MySQL on Premise to Azure Cloud Migration


Objective is to analyze offline Migration of the MySQL Database instance from On Premise to Cloud w/o help of Azure Expressroute or Dedicated VPN Gateway or Private Endpoints. Also understand the process of offline migration , how much data it can handle , troubleshoot different issues and the pros and cons of following one Data Export / Import process vs Other and pick right choices in Cloud (Managed vs VM) . This drives to Cost assessment , provide limitations on certain choices . The right choice for big bulk migration is definitely DMS solutions with minimal downtime and leverage the dedicated connections but that steps are out of scope of this thread

Planning:

  1. MySQL DB Instance in Cloud
  2. Identify Sample Data to be migrated from On Premise
  3. Configure Cloud / Network / Database
  4. Export Data dump / Import Data

Goal:

This PoC will try to achieve following :

  • Create MySQL Database instance in Cloud / Pick right choice  
    • Azure VM using Marketplace MySQL Image
    • Azure Single Server MySQL Managed Instance
  • Pick the right option for MySQL Migration
    • Using mysqldump or PHPMyAdmin (Offline Backup/ Restore)
    • Using MySQLWorkBench ( Offline)
    • Using DMS  (Continuous Sync with Mininmal Downtime)
    • Using mydumper / myloader tool
      • mydumper to Dump the Database
      • myloader to load to target MySQL instance
  • Understand Network Config/ Firewall/Storage and other dependent setup required for Offline migration
    • Network Inbound / Outbound Rule for Azure VM
    • Network Inbound / Outbound Rule for MySQL DB Access
  • Understand Data Volume , Latency for generating data dump and Transfer over to Cloud Landing Storage
  • How to mount and use Cloud Landing shared location and get ready for Data Import
  • Import options for loading Data dump
  • Produce Benchmark options / Analysis to improve performance
  • Cost Assessment and Comparative cost analysis with On Premise MySQL instances

Platform : 

  • On Premise MySQL Standby Slave Instance (Production  ‘mvh’ database) and ‘mvh_test’ Test Database
  • Cloud Azure
  • Azure VM
  • Any other onPrem VM’s for SCP file to Cloud

Note: I have been following microsoft documenthttps://docs.microsoft.com/en-us/azure/mysql/concepts-migrate-import-export ” and I have failed exporting and import through MySQL workbench in many ways with lot of challenges which I have reserved for separate thread/blog to explain.

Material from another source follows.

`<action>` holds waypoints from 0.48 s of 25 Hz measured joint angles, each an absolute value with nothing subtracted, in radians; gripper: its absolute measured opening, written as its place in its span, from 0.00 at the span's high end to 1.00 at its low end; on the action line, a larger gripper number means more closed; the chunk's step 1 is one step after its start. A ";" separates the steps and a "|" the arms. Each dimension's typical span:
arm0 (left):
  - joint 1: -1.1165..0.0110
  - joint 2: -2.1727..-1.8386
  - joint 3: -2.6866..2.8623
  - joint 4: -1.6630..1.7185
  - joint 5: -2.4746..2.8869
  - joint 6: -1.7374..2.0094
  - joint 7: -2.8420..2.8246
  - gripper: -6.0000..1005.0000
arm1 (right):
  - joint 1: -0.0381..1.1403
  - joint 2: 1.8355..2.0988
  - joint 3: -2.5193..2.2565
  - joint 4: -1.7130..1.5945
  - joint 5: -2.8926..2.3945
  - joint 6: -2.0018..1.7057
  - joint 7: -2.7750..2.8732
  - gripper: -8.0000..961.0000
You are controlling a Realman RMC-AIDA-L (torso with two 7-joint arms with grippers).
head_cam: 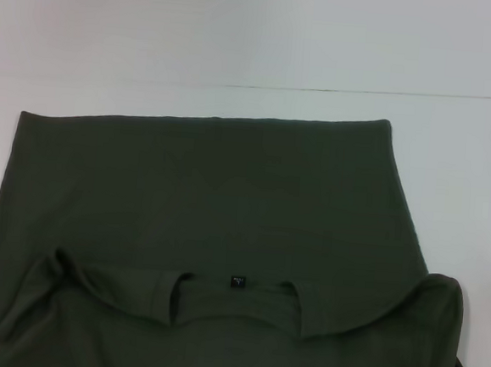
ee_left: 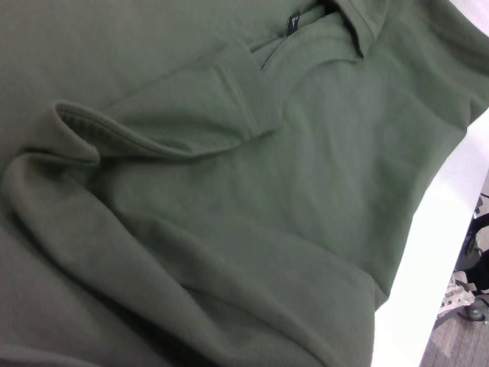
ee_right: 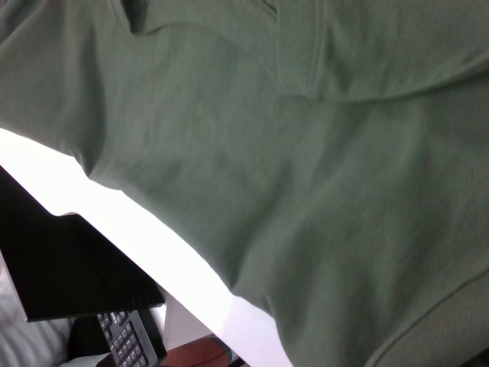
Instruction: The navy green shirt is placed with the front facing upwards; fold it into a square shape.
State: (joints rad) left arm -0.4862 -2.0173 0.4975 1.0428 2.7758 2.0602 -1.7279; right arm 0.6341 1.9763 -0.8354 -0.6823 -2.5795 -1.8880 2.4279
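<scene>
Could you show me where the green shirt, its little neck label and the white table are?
navy green shirt [head_cam: 202,189]: head view, flat middle fabric.
neck label [head_cam: 237,281]: head view, dark tag at collar.
table [head_cam: 467,184]: head view, bare surface beside shirt.

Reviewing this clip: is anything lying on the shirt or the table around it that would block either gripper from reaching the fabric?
Nothing visible does. The navy green shirt lies spread on the white table with no other object on it. Neither gripper is in view; both wrist views look straight onto bare green fabric.
</scene>
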 joint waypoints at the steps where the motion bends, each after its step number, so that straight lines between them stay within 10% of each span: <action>1: -0.486 -2.017 0.498 1.043 2.777 2.061 -1.728 0.97 | 0.634 1.974 -0.835 -0.682 -2.580 -1.889 2.428 0.94; 12: -0.497 -2.011 0.483 1.043 2.757 2.057 -1.724 0.97 | 0.636 1.971 -0.797 -0.685 -2.572 -1.880 2.414 0.94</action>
State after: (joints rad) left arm -0.4967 -2.0114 0.4832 1.0432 2.7573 2.0573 -1.7239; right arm 0.6357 1.9713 -0.7968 -0.6849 -2.5716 -1.8801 2.4143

1.0 Setup Cloud VM for MySQL

Creating Virtual machine with MySQL 5.7 Ubuntu Image

Have the inbound port enabled for access (not recommended for Any IP on port 22 for Production workload – should be target only inbound IP’s)

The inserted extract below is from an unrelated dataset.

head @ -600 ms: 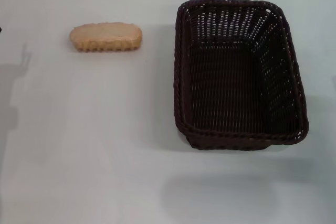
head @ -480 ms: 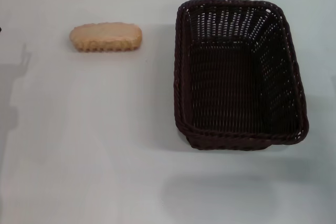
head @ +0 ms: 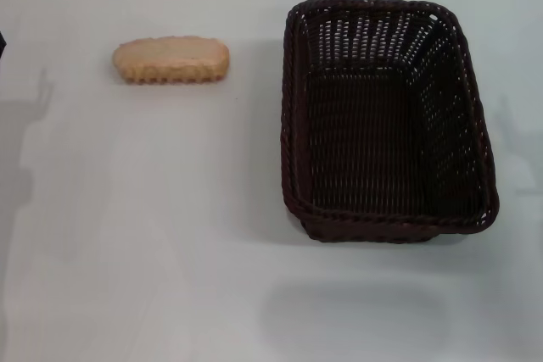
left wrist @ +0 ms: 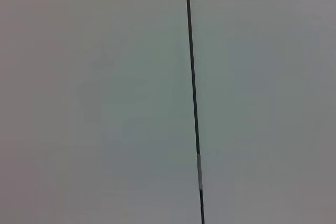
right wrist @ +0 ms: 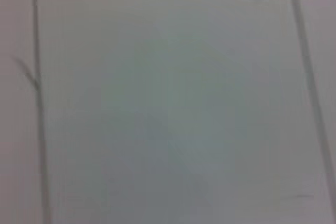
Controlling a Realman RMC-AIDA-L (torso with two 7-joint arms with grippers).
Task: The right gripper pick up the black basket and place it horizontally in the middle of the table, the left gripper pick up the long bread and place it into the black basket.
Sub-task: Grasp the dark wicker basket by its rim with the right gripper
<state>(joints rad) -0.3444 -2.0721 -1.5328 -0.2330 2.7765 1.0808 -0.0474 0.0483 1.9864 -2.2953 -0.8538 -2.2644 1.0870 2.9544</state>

Attached separate Disk other than OS for MySQL Data workload (Follow more steps outlined required for OS to recognize the Disk)

Install mydumper 

Refer this about my dumper tool and this Github thread

ssh dxpadmin@<publicIP>  and then give the password (configured during VM setup)

Find the OS version and Image :  cat /etc/os-release

If prebuilt Image that has been picked is Ubuntu 5.7 will be SSH to this box from either local or any TC box as :  

and install below packages:

$wget https://github.com/maxbube/mydumper/releases/download/v0.10.1/mydumper_0.10.1-2.$(lsb_release -cs)_amd64.deb

$sudo dpkg -i mydumper_0.10.1-2.$(lsb_release -cs)_amd64.deb 

If below error follow the commands in sequence:

root@tcmysql:~# dpkg -i mydumper_0.10.1-2.$(lsb_release -cs)_amd64.deb

dpkg: error: dpkg status database is locked by another process

root@tcmysql:~#

root@tcmysql:~# lsof /var/lib/dpkg/lock

COMMAND   PID USER   FD   TYPE DEVICE SIZE/OFF  NODE NAME

dpkg    14397 root    3uW  REG    8,1        0 56697 /var/lib/dpkg/lock

root@tcmysql:~# ps cax | grep 14397

14397 pts/0    Ss+    0:07 dpkg

root@tcmysql:~# kill 14397

root@tcmysql:~# ps cax | grep 14397

root@tcmysql:~# sudo rm /var/lib/dpkg/lock

root@tcmysql:~# sudo dpkg --configure -a

If Prebuilt Image is RedHat/CentOS use below:

yum install https://github.com/maxbube/mydumper/releases/download/v0.10.1/mydumper-0.10.1-2.el7.x86_64.rpm
yum install https://github.com/maxbube/mydumper/releases/download/v0.10.1/mydumper-0.10.1-2.el8.x86_64.rpm

1.1 Extract the Sample dump from MySQL Database

Extracting Rate Fact table (Current and Historical) data from MySQL Production Slave instance

Install mydumper/myloader utility to any TC Host which can be used as Landing zone for data:

RedHat / Centos

yum install https://github.com/maxbube/mydumper/releases/download/v0.10.1/mydumper-0.10.1-2.el7.x86_64.rpm
yum install https://github.com/maxbube/mydumper/releases/download/v0.10.1/mydumper-0.10.1-2.el8.x86_64.rpm

Ubuntu / Debian

wget https://github.com/maxbube/mydumper/releases/download/v0.10.1/mydumper_0.10.1-2.$(lsb_release -cs)_amd64.deb
dpkg -i mydumper_0.10.1-2.$(lsb_release -cs)_amd64.deb

Login to any Host which can reach the MySQL Database and execute below: See usage here:  https://manpages.debian.org/testing/mydumper/mydumper.1.en.html

sudo mydumper -B mvh -T hotel_rate_wes2 --host=bidbhotl01.gain.tcprod.local --user=dbuser --password=xxxx --rows=1000000 --outputdir=./hotel_rate_wes2/ --compress --no-locks --build-empty-files --threads=256 --compress-protocol --verbose=3 -L mydumper-logs_hotel_rate_wes2.txt &

This will create the incremental dump files for current rate (hotel_rate_wes2) table from mvh schema. 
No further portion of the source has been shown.